La Oficina de Control de Activos Extranjeros (OFAC) otorgó un plazo hasta el 5 de junio para que empresas e instituciones financieras extranjeras cierren todas sus operaciones con GAESA, bajo amenaza de sanciones secundarias.

La clave del riesgo para las españolas es precisamente GAESA: casi toda la infraestructura hotelera cubana está controlada por Gaviota, su brazo turístico, lo que convierte a las cadenas en socios directos del conglomerado sancionado.

Según datos del ICEX correspondientes a mayo de 2025, las empresas turísticas españolas gestionaban unas 30,000 habitaciones en Cuba, siendo España «el líder indiscutible» en hoteles de cuatro y cinco estrellas.

Las marcas presentes incluyen Meliá, Iberostar, Barceló, Roc, Valentín, NH, Blau, Axel y Sirenis. En el sector financiero, Banco Sabadell y una entidad de Javier Botín llamada Alto Cedro también tienen exposición en la isla.

Meliá ya cerró el 50% de su capacidad operativa en Cuba durante el primer trimestre de 2026, con más de 5,000 habitaciones fuera de servicio, una ocupación media del 34,1% y un beneficio neto que cayó un 68%.

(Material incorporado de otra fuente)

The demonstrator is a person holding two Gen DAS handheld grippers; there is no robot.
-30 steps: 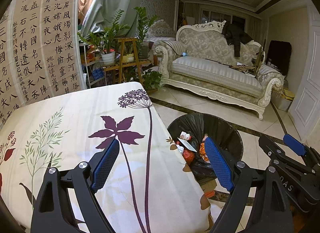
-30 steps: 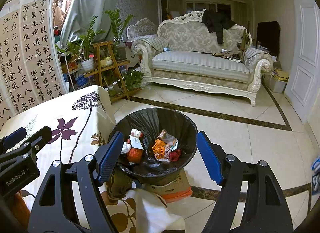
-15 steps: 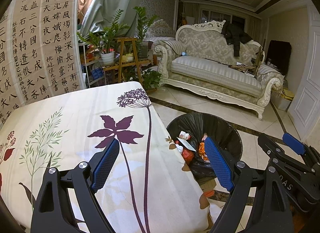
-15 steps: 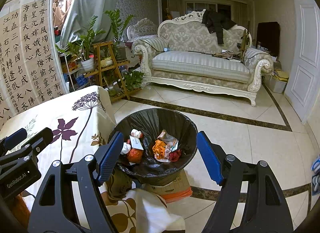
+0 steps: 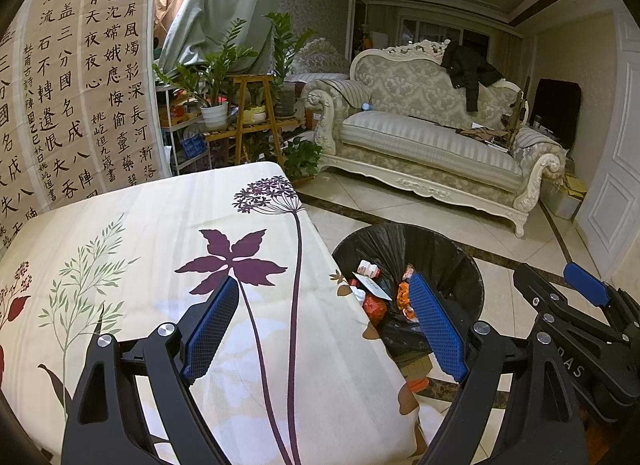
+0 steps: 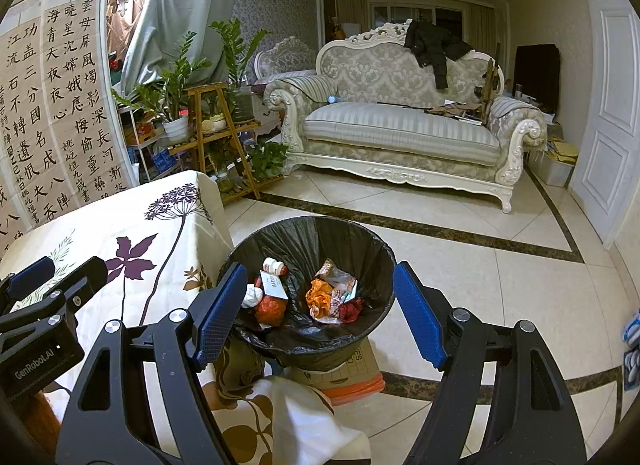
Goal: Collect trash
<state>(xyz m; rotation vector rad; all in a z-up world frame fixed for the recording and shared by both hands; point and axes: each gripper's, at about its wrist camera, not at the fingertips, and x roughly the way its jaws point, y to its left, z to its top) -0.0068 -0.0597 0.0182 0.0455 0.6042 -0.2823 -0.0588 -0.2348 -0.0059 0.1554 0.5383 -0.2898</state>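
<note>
A living room with a pale tiled floor point(image 6: 500, 277) held a long ornate sofa point(image 6: 400, 129) against the far wall, a dark jacket point(image 6: 434, 47) draped over its back. To the left hung a calligraphy scroll point(image 5: 80, 105), with potted plants point(image 6: 176, 93) on a wooden stand beside it.

Nearer the cameras stood a table under a cream tablecloth point(image 5: 140, 249) printed with purple flowers and green sprigs; its top was bare. Just beside the table's right edge sat a round trash bin point(image 6: 360, 241) lined with a black bag, its mouth facing up. It rested on a flattened cardboard box point(image 6: 340, 379).

The left gripper point(image 5: 324, 321) hovered above the tablecloth near the table's right edge, tilted downward, its blue-padded jaws spread wide with nothing between them. The right gripper point(image 6: 320, 313) hung just beside it over the floor, tilted down toward the bin, its jaws also wide apart and empty, framing the bin's mouth.

Inside the bin lay the collected trash point(image 6: 316, 297): a crumpled orange wrapper point(image 6: 318, 297), a red-orange bag point(image 6: 271, 309), a dark red scrap point(image 6: 351, 310), a clear printed packet point(image 6: 336, 275), a white card point(image 6: 274, 285) lying flat with its long side slanting down to the right, and a small white bottle point(image 6: 274, 265) on its side, its red cap pointing right.
</note>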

El efecto más inmediato en el plano internacional lo protagonizó la minera canadiense Sherritt International, que el 7 de mayo anunció el cese inmediato de todas sus operaciones directas en Cuba e inició la repatriación de empleados, alegando que la orden ejecutiva hace «materialmente imposible» mantener operaciones normales en la isla.

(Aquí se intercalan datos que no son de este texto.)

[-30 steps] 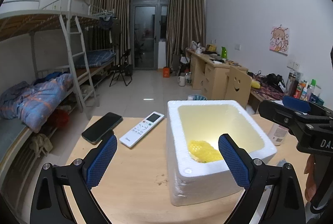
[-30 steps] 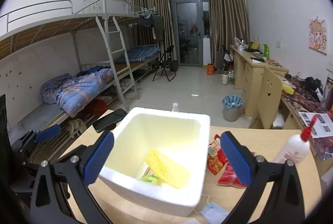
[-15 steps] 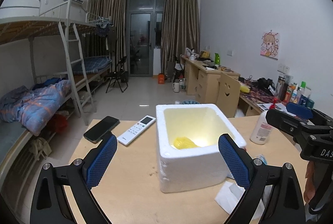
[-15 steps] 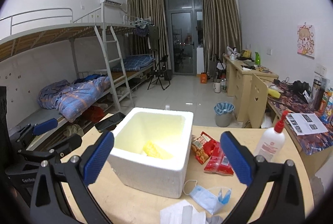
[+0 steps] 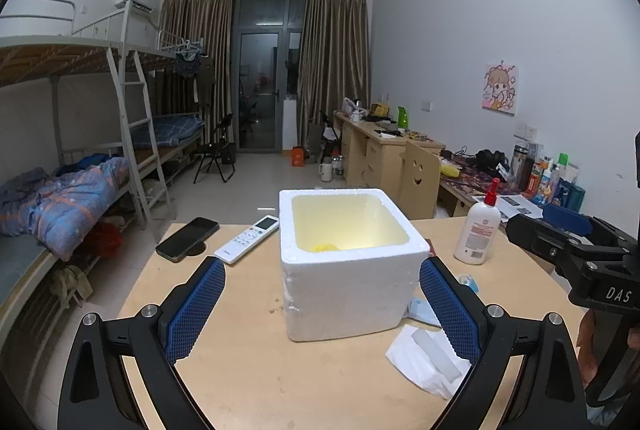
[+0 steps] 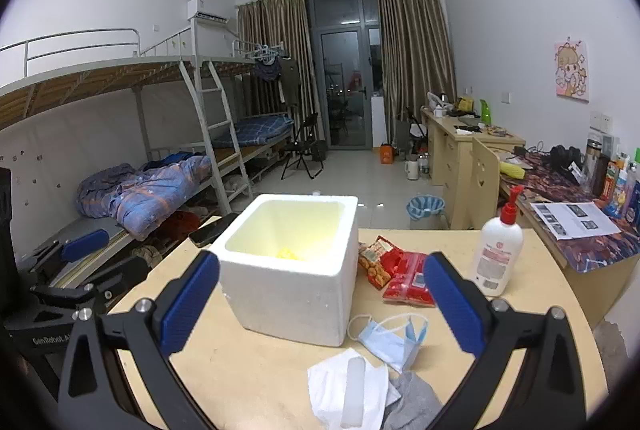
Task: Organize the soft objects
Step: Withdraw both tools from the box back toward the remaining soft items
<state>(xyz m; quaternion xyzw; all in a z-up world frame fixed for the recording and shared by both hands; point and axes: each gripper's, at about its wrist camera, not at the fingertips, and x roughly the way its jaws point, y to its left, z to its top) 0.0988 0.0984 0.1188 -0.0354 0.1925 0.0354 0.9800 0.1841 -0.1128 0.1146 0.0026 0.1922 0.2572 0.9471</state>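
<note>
A white foam box [image 5: 348,270] [image 6: 296,270] stands on the wooden table [image 5: 248,370], with a yellow foam net [image 5: 325,247] [image 6: 290,253] lying inside. Near the front edge lie a white tissue packet [image 6: 348,390] [image 5: 424,358], a grey cloth [image 6: 412,406] and a blue face mask [image 6: 390,334]. Red snack bags [image 6: 396,268] sit right of the box. My left gripper [image 5: 320,306] is open, held back from the box. My right gripper [image 6: 320,302] is open too, empty, above the tissue and mask; its body shows in the left wrist view.
A white lotion bottle [image 6: 496,250] [image 5: 478,230] stands at the table's right. A black phone [image 5: 187,238] and a white remote [image 5: 247,244] lie at the back left. Bunk beds line the left wall, desks the right.
Both grippers have pulled back and up from over the box, staying open. The box now looks smaller and farther, and the tissue, mask and cloth have come into view.
</note>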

José María Viñals, socio en Squire Patton Boggs, advierte que «desde el punto de vista jurídico es un cambio importante ya que Estados Unidos se dota de un arma que podrá usar como quiera» y que «muchas empresas se pensarán si les vale la pena continuar» operando en Cuba ante el mayor escrutinio de bancos, aseguradoras y socios.

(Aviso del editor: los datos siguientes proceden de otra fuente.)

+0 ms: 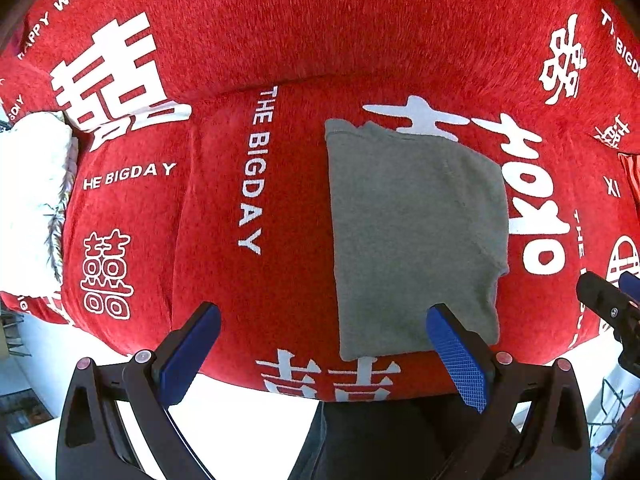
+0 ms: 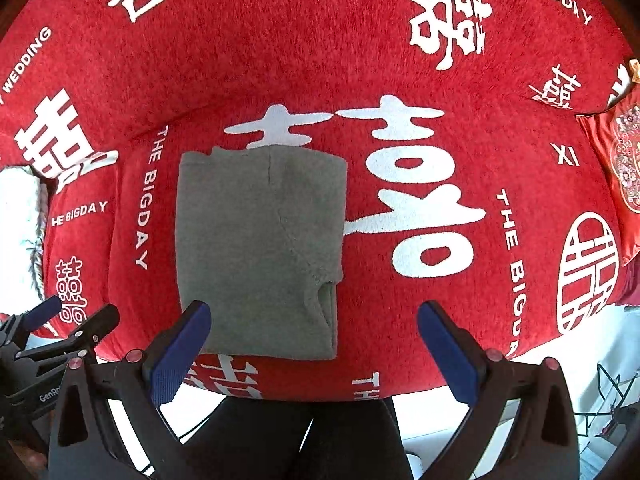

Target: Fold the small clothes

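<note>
A small grey garment (image 1: 416, 236) lies folded into a neat rectangle on the red sofa seat (image 1: 280, 220); it also shows in the right wrist view (image 2: 260, 252). My left gripper (image 1: 324, 344) is open and empty, held above the seat's front edge with its right finger (image 1: 456, 352) over the garment's near edge. My right gripper (image 2: 314, 340) is open and empty, its left finger (image 2: 180, 352) over the garment's near left corner. Each gripper shows at the edge of the other's view.
The sofa cover is red with white characters and "THE BIGDAY" lettering. A white fluffy cushion (image 1: 32, 200) lies at the left end. An embroidered red cushion (image 2: 616, 168) lies at the right end. A person's dark trousers (image 2: 300, 436) and white floor are below.
</note>
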The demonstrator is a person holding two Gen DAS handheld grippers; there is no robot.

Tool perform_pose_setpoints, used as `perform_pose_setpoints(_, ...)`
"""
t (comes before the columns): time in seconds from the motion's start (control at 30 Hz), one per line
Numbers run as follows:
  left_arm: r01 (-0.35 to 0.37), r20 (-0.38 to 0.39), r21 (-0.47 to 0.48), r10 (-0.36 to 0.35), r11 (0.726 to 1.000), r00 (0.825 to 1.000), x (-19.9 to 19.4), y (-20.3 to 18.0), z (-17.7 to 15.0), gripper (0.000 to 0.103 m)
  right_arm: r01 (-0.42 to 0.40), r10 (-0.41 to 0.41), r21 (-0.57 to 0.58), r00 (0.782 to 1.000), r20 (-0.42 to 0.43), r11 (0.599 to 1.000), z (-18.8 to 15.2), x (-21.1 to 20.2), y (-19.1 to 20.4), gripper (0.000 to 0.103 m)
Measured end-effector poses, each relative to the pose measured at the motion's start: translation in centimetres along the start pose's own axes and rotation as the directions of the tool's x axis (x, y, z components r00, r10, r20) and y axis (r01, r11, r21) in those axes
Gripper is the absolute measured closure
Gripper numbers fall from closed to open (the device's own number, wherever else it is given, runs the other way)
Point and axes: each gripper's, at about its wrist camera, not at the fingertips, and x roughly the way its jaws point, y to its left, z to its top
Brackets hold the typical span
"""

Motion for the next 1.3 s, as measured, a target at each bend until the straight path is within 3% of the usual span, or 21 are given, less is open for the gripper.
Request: perform_pose_setpoints(1.3,0.000,0.019,-0.007,0.000,1.000,1.000,-1.2,0.6,0.7,0.000,0.012,-0.012,-0.015,1.000,-0.003,1.000,0.6,-0.7,0.8,0.000)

Ignacio Aparicio, socio responsable del Cuban Desk en Andersen, enumera las preocupaciones concretas de las compañías: «La validez y continuidad de sus contratos con entidades vinculadas a Gaesa; el riesgo personal de sus directivos respecto a los visados de entrada a EE.UU.; y la posición de sus bancos y aseguradoras ante operaciones en curso. Este no es un riesgo hipotético ni lejano ni jurídicamente sencillo».

Aparicio prevé una retirada gradual y selectiva de empresas españolas, aunque no total, y advierte que la presión norteamericana «coloca al Gobierno español en una posición incómoda frente a Washington, añadiendo una dimensión política que las empresas no pueden ignorar al valorar su estrategia en la isla».

Viñals concluye que estas nuevas sanciones van a «desincentivar aún más la inversión en Cuba» y que «Europa tendrá que decidir si protege a las empresas europeas y se enfrenta a Estados Unidos», pues dispone de algunos mecanismos legales para intentar impedir el cumplimiento de posibles sanciones a sus compañías.